Obwohl das Verwaltungsgericht Bremen 2005 zu einem anderen Urteil kam, rechtfertigt der neue Verfassungsschutzchef nach wie vor seine zynische Rechtsinterpretation. Ein vergleichbarer Fall wäre heute „genauso rechtlich zu bewerten wie damals“, sagte Maaßen.
Zuletzt Leiter der Unterabteilung Terrorismusbekämpfung im Innenministerium, will Maaßen jetzt in seiner neuen Funktion erst einmal eine Bestandsaufnahme vornehmen und die Defizite des Bundesamts für Verfassungsschutz analysieren lassen. Ziel sei, den Dienst „so modern und effektiv wie möglich aufzustellen“. Ausgebaut werden soll die Zusammenarbeit zwischen den Landesämtern und dem Bundesamt. Dazu gehöre auch, gemeinsame Standards bei der Führung von V-Leuten zu schaffen.
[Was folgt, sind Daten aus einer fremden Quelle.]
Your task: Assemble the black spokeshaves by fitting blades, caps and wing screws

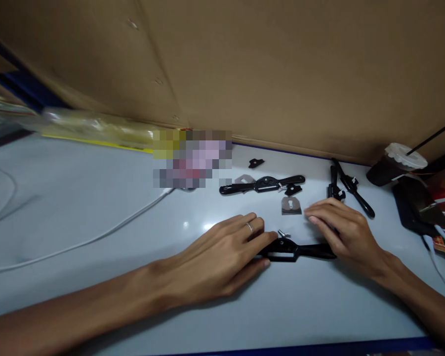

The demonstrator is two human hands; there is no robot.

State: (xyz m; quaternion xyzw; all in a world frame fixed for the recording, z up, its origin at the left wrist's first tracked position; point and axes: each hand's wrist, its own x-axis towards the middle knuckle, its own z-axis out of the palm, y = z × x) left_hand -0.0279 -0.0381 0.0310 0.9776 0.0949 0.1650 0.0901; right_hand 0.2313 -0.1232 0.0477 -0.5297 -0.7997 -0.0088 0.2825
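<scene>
A black spokeshave body [313, 251] lies on the table, its left handle hidden under my left hand [229, 254]. That hand is closed on it, thumb at the near edge and index finger along the far edge. A small silver thumbscrew [283, 234] shows just beyond the body. My right hand [343, 227] is over the right handle's end, fingers stretched forward and slightly bent, with nothing visible in them. Just ahead of its fingertips is a flat metal blade [291, 205] with a keyhole slot. Behind it are another spokeshave body [265, 184] and a black lever cap [293, 190].
Two more spokeshaves [351, 185] lie beyond my right hand, near a lidded drink cup [396, 163] with a straw. A second lever cap [256, 162] and a partly covered blade [244, 181] lie farther back. A white cable [107, 232] crosses the left. Cardboard [281, 69] walls the back.
</scene>
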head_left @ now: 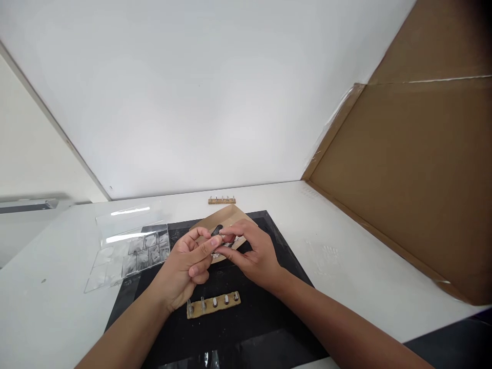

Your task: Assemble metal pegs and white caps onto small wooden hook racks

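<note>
My left hand (pixel 192 264) and my right hand (pixel 253 253) meet over a sheet of brown paper (pixel 207 221). Both are closed, thumbs and fingertips pressed together around something small that the fingers mostly hide. A small black piece (pixel 217 229) shows between the fingertips; its kind I cannot make out. Below the hands, on the black mat (pixel 226 335), lies a tan strip (pixel 208 306) with several small upright pegs. Some pegs carry clear nail-like tips, others white and dark ones. Bits of whitish material show on the paper behind my fingers.
A clear divided box (pixel 130 256) with its lid raised stands at the left, small clear pieces in its compartments. Another pegged strip (pixel 222 201) lies at the back near the white wall. Clear bits (pixel 326 253) lie right of the mat. Cardboard (pixel 415 184) walls the right side.
</note>
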`<control>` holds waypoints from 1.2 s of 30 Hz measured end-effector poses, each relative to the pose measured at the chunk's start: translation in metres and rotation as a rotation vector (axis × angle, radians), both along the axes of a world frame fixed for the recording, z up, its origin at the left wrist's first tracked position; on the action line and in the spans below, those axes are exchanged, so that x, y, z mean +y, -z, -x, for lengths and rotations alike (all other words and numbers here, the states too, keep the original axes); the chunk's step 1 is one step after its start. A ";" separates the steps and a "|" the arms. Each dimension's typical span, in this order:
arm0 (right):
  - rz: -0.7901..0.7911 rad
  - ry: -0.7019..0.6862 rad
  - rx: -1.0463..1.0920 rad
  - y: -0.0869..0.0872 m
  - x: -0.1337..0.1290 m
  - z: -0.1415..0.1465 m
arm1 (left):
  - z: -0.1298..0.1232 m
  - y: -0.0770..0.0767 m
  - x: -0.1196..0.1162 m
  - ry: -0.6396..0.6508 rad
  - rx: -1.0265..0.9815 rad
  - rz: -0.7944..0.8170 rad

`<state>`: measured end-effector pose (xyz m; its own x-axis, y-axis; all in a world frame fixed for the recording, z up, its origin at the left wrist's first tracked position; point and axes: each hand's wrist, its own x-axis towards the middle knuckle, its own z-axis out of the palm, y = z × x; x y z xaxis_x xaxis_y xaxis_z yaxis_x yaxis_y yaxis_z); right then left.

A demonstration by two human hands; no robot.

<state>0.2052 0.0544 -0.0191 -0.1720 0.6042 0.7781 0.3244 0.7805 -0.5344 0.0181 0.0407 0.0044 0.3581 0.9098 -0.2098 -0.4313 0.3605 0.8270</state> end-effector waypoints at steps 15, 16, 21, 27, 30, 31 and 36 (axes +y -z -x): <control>-0.112 0.160 -0.086 0.007 0.001 -0.002 | -0.002 0.002 -0.001 -0.024 0.009 0.031; -0.126 0.177 -0.111 0.008 0.002 -0.003 | -0.002 0.002 -0.001 -0.024 0.012 0.030; -0.192 0.171 -0.159 0.009 0.003 -0.003 | 0.002 0.000 0.001 0.009 0.045 -0.004; -0.230 0.162 -0.147 0.009 0.000 -0.007 | 0.001 0.000 0.000 -0.015 0.088 -0.005; -0.219 0.139 -0.148 0.011 -0.002 -0.006 | 0.001 0.003 0.002 -0.020 0.098 -0.003; -0.189 0.125 -0.125 0.011 -0.002 -0.005 | 0.001 0.004 0.003 -0.033 0.101 -0.008; -0.055 0.029 -0.009 0.004 -0.002 -0.002 | 0.003 0.008 0.008 -0.047 0.175 -0.060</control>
<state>0.2074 0.0529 -0.0234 -0.1621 0.5652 0.8089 0.3520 0.7989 -0.4877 0.0150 0.0486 -0.0039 0.2773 0.9376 -0.2098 -0.2940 0.2906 0.9106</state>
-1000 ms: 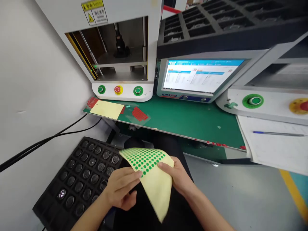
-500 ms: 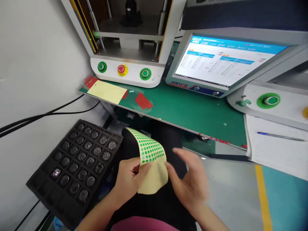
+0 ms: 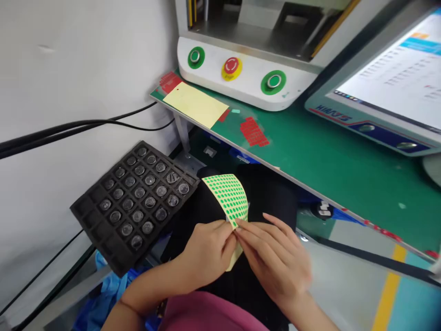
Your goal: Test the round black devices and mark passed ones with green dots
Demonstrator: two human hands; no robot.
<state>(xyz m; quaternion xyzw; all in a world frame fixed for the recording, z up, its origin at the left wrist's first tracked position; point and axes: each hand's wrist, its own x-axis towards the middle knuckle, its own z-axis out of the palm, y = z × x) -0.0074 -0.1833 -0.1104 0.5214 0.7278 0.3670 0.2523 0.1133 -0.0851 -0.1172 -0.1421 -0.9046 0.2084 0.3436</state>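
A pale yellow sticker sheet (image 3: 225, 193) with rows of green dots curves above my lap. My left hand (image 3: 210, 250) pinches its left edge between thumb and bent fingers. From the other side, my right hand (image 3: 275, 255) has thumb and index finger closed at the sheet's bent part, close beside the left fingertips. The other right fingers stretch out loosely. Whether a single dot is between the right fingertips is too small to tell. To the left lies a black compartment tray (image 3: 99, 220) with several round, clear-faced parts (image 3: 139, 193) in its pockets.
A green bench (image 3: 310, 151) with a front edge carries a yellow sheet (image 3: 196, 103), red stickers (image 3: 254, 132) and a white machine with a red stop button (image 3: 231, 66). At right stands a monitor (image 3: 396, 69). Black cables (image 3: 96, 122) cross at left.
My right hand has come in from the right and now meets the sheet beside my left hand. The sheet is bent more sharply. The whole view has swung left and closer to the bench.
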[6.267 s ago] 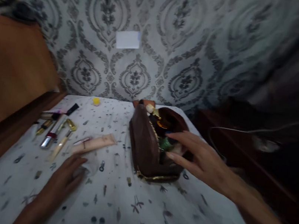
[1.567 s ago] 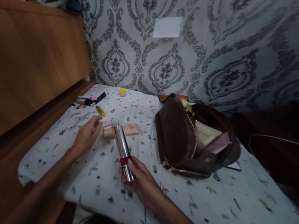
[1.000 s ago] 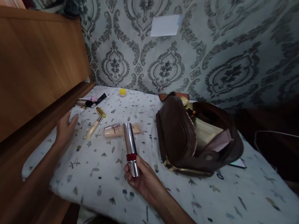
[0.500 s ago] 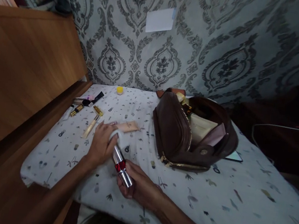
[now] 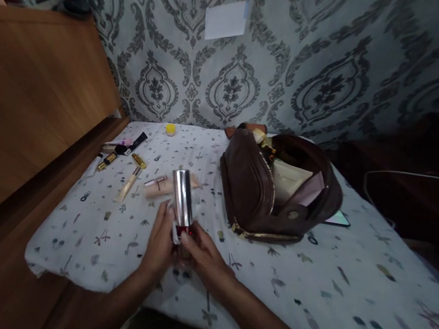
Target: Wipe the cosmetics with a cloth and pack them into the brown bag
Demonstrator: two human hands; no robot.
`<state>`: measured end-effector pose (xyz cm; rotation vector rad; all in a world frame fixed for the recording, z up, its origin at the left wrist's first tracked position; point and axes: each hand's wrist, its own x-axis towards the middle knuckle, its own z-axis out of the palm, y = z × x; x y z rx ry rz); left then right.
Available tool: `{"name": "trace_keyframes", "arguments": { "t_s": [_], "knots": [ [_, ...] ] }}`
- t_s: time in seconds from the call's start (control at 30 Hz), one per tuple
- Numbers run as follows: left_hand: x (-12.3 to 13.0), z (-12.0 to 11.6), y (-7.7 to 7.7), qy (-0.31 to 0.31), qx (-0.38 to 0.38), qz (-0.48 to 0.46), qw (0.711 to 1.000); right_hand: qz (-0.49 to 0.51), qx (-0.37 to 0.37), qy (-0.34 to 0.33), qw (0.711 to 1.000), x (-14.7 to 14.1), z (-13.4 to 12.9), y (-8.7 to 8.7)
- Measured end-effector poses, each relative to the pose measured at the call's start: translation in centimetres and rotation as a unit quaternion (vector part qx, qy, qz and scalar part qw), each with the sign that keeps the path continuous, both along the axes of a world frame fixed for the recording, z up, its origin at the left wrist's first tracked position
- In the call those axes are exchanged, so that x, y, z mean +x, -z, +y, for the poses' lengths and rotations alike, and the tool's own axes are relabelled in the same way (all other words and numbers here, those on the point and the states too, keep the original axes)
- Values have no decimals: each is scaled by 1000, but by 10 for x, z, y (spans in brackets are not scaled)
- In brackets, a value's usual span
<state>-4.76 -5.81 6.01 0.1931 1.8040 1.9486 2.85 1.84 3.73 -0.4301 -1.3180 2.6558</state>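
My right hand is closed around the lower part of a shiny silver cosmetic tube with a red band. The tube stands nearly upright, its silver upper part free above my fingers. My left hand is curled against the tube's left side, with a white wipe pressed between its fingers and the tube. Much of the wipe is hidden by the fingers. Just behind the hands, a beige squeeze tube lies on the patterned sheet.
A brown handbag stands unzipped at the right, packed with pouches. Several small cosmetics, among them a gold tube and a slim beige tube, lie at the left. Farther back sits a yellow-lidded jar. A wooden panel borders the left side.
The silver tube has swung from slanting down to the right to nearly upright. My left hand has moved from its upper end down toward the red band, and the wipe with it.
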Motion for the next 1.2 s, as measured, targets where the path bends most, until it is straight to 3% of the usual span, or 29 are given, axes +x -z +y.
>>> {"name": "trace_keyframes", "arguments": {
  "t_s": [0.1,0.2,0.3,0.47,0.6,0.77,0.87,1.03,1.2],
  "knots": [
    [13,-8,9,54,-46,77,994,-19,45,46,998,1,3,0],
    [10,-11,10,87,-64,94,990,-24,111,44,993,4,5,0],
    [3,-11,6,82,-67,153,983,-16,186,48,981,6,6,1],
    [1,-16,1,66,-64,213,973,-14,182,58,981,9,6,-1],
    [10,-24,7,66,-73,250,963,34,234,50,970,8,11,-4],
    [14,-30,12,135,-72,361,920,45,343,88,934,7,13,1],
    [1,-28,5,129,-73,399,905,46,375,83,922,7,11,6],
    [-37,-21,-15,52,-56,369,926,10,375,43,926,7,8,10],
    [-45,-12,-15,-11,33,139,990,67,283,-22,956,9,7,3]
  ]
}}
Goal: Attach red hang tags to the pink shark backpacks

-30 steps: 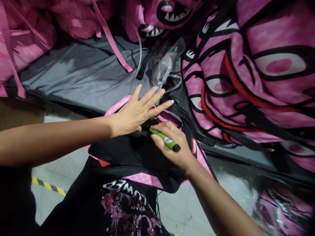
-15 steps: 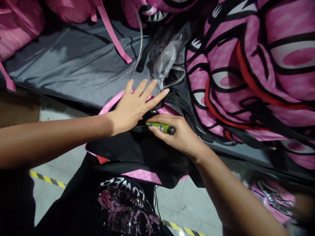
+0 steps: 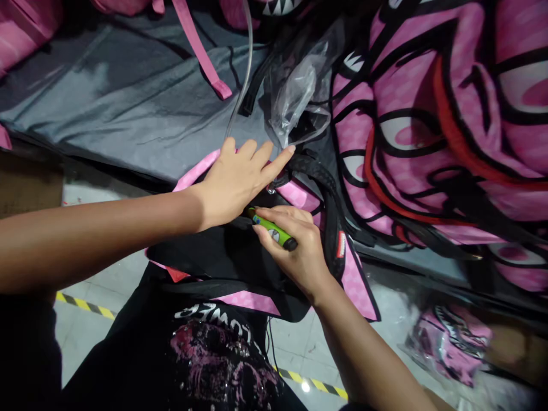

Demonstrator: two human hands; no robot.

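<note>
Steer the slim, green, black-ended cylindrical marker [image 3: 270,228], clamped in fingers of the right hand [image 3: 306,251], lightly along the black-and-pink fabric bag [image 3: 201,248] beneath, bracing it taut just ahead with parted fingers of the left hand [image 3: 233,185].

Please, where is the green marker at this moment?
In the head view, the green marker is near the centre, held in the right hand, beside the left hand.
</note>
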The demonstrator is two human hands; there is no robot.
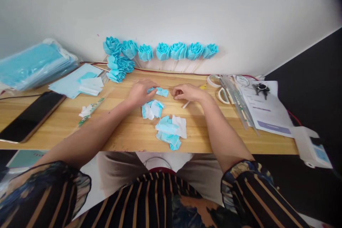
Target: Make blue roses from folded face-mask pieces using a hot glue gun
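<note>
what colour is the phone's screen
The phone's screen is black; it shows best in the head view.

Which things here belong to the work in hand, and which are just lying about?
Likely part of the work:
crumpled blue pieces
blue flowers
flat blue sheets
clear bag of blue sheets

Likely just lying about:
phone
keys
printed paper

Tbl. (pixel 128 133): scraps (pixel 167 125) at ctr.; phone (pixel 32 117) L, before mask pk. (pixel 34 65) Flwrs. (pixel 178 50) along wall (pixel 171 7), rear. Keys (pixel 262 88) on papers (pixel 267 112), R side.
</note>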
Ebenso müsse der Informationsaustausch mit der Polizei intensiviert werden.
„Mehr Transparenz“ sei oberstes Gebot für die Neuausrichtung, versprachen Maaßen und Friedrich unisono. Doch eine Antwort, was das genau bedeuten soll, blieben beide schuldig. Alle Vorschläge müssten geprüft werden, sagte Friedrich. Allerdings habe ein Geheimdienst „natürlich nicht die Möglichkeit, alles in der Öffentlichkeit zu diskutieren“, schränkte er ein.